Trials built from scratch in the Congo
Dr. Wilfried Mutombo Kalonji, head of West and Central Africa Clinical Operations for DNDi, helped lead the clinical trials in South Ubangi, a remote province in the DRC. There was no infrastructure there to run a trial, so they built it. “Patients are often in remote areas, with no electricity, no water,” he says. “We had to set up all this, including training health workers, providing internet connections, electricity, and the safe way to get to testing sites, because they were remote. We overcame the challenges.”
His verdict: “We can’t dream to have better than this.”
Kalonji is now running a follow-up trial to see whether blood tests alone could allow treatment to begin the same day a patient is tested, skipping confirmatory tests that take longer, cost more, and can’t easily be done in the field. Monica Mugnier, who studies sleeping sickness at the Johns Hopkins Bloomberg School of Public Health, notes the parasite can sometimes evade detection, so a negative test doesn’t always mean a patient is clear.

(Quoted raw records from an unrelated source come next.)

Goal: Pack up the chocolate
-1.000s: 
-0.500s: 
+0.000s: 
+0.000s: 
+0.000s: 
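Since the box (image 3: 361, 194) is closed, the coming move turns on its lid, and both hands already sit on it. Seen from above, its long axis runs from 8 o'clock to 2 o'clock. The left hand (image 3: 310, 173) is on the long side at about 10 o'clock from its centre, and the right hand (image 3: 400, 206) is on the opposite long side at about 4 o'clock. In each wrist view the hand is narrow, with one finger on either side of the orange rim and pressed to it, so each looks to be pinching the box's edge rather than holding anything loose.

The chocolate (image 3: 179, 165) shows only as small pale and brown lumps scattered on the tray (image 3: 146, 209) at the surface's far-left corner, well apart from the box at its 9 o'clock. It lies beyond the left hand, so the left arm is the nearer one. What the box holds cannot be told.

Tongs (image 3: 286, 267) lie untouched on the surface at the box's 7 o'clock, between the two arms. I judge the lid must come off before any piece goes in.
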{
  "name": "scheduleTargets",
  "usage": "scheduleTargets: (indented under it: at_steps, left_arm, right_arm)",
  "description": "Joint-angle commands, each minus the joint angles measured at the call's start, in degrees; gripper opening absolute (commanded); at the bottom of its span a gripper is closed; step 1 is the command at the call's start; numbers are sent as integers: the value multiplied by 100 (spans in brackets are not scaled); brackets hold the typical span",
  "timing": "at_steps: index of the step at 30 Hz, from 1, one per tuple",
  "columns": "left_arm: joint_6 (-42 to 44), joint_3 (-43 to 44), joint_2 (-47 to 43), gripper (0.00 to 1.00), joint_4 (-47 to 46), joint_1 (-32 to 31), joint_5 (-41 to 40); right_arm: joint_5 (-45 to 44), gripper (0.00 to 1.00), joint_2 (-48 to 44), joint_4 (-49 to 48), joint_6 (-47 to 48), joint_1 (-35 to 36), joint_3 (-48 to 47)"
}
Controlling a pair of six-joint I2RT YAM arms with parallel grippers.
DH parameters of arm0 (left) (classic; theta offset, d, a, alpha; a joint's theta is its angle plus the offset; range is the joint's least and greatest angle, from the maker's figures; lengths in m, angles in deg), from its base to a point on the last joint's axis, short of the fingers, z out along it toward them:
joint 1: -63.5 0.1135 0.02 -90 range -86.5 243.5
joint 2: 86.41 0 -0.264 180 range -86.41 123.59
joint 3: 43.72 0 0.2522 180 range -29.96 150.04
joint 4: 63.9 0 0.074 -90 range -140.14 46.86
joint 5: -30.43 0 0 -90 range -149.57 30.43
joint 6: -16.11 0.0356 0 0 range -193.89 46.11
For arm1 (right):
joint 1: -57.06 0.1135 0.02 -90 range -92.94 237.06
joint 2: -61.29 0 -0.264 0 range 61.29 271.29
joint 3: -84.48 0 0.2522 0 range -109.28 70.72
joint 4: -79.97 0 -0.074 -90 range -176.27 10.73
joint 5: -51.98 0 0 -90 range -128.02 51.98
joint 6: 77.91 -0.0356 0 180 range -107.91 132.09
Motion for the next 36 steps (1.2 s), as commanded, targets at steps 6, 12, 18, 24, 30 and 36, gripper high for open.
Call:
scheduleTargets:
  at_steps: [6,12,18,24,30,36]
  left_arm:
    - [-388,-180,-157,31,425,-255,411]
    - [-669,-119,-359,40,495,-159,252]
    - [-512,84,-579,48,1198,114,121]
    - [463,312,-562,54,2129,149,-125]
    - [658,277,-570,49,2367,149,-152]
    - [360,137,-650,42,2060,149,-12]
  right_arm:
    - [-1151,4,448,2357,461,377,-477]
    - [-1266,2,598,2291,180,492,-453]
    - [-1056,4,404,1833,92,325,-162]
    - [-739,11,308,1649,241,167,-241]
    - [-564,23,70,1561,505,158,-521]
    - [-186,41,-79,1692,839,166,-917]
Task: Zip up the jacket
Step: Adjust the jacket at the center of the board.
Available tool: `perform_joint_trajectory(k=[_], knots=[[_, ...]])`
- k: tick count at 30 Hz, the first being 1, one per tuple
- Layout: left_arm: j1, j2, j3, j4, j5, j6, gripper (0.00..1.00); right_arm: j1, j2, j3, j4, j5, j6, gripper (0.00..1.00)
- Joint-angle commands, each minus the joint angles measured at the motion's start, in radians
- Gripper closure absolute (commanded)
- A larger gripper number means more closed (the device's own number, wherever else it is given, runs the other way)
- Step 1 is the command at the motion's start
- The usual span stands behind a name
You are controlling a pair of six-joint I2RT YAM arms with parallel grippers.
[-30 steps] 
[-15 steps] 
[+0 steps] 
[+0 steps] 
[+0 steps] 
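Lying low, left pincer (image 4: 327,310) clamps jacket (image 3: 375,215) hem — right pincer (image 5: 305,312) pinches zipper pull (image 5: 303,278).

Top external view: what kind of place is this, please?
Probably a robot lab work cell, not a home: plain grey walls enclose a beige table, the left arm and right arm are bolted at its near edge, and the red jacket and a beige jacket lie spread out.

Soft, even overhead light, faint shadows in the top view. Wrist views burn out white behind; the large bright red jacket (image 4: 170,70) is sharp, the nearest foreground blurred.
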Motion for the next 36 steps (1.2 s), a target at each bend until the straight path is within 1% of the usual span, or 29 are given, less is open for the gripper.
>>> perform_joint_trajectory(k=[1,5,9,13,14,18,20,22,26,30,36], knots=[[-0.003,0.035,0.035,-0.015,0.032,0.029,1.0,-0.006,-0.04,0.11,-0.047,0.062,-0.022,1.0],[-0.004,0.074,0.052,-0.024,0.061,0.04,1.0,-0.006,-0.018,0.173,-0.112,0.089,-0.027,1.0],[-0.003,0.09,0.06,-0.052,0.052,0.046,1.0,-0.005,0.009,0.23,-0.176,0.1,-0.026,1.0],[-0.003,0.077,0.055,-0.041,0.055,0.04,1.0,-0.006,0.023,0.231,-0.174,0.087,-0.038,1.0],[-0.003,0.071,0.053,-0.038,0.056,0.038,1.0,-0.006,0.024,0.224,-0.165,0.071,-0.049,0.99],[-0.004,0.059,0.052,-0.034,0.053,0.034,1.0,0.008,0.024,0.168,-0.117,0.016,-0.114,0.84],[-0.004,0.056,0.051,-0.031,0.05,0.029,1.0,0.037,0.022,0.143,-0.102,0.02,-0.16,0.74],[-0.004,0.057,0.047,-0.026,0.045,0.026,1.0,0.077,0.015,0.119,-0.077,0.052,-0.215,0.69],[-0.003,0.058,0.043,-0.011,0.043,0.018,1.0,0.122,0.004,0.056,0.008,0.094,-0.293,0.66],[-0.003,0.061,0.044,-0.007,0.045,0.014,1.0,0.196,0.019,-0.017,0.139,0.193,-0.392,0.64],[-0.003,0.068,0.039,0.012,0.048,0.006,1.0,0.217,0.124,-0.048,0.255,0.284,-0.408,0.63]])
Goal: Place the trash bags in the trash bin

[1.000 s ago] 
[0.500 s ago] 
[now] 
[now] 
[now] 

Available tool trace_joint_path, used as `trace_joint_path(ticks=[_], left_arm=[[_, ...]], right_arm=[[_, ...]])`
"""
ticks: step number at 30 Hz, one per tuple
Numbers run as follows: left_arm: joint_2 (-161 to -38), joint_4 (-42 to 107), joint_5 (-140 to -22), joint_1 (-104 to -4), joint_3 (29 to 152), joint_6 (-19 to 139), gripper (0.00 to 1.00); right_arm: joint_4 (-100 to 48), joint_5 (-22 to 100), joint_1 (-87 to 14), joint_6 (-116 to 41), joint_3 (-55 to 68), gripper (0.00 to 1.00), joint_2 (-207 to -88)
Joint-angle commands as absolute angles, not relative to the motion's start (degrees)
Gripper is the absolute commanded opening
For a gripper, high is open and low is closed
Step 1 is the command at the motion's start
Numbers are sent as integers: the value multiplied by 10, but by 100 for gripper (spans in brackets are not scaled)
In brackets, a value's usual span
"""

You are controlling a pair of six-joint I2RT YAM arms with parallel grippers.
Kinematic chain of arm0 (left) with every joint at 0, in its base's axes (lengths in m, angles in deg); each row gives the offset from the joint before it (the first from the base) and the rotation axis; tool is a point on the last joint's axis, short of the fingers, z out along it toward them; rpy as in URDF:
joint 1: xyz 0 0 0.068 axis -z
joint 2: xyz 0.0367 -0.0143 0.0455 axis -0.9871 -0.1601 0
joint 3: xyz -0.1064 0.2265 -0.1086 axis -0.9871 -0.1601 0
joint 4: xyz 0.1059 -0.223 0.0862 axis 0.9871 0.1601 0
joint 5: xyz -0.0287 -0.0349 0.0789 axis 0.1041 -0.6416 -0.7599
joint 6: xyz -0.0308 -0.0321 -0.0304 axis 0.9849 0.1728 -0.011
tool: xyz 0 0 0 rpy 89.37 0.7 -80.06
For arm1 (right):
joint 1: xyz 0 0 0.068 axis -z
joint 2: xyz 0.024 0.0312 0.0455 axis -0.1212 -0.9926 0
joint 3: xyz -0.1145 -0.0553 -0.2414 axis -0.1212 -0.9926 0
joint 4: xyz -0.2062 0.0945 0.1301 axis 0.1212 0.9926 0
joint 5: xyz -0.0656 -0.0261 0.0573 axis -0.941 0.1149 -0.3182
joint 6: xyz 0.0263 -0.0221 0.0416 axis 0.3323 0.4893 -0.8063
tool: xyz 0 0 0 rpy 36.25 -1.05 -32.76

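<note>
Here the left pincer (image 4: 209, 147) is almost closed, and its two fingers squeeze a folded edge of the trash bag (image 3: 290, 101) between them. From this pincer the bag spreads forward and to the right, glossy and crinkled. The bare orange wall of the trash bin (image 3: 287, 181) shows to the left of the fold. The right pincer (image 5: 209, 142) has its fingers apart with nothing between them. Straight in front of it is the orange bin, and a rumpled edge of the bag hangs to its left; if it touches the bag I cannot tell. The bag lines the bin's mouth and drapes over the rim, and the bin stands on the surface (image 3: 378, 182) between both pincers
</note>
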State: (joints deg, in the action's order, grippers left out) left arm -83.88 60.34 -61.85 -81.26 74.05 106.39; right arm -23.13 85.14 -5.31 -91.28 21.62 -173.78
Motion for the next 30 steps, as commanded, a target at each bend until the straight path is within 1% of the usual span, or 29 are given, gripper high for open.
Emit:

But if blood tests prove reliable enough, she says, “testing and treatment can begin on the same day,” a shift that could mean more patients treated and, potentially, the end of transmission once the human reservoir of the parasite is gone.
The funding question
Acoziborole still needs review by the DRC Ministry of Health and the WHO before treatment guidelines can be updated and other countries can authorize the drug. And global health experts are watching the funding picture.
“Like many tropical diseases, sleeping sickness is a disease of the poor,” says Hotez. Much of the progress so far has relied on international funding, and cuts to US and Western global health programs could limit the drug’s reach even after it clears every regulatory step.
“Many patients remember what the treatment was like for themselves or family members and were afraid of care,” says Dr. Stéphane Hugonnet, who worked on the clinical trials and leads DNDi’s sleeping sickness response. That fear kept people away even when they knew they were sick. Getting acoziborole to the communities that need it will require the same sustained commitment that brought case numbers down in the first place.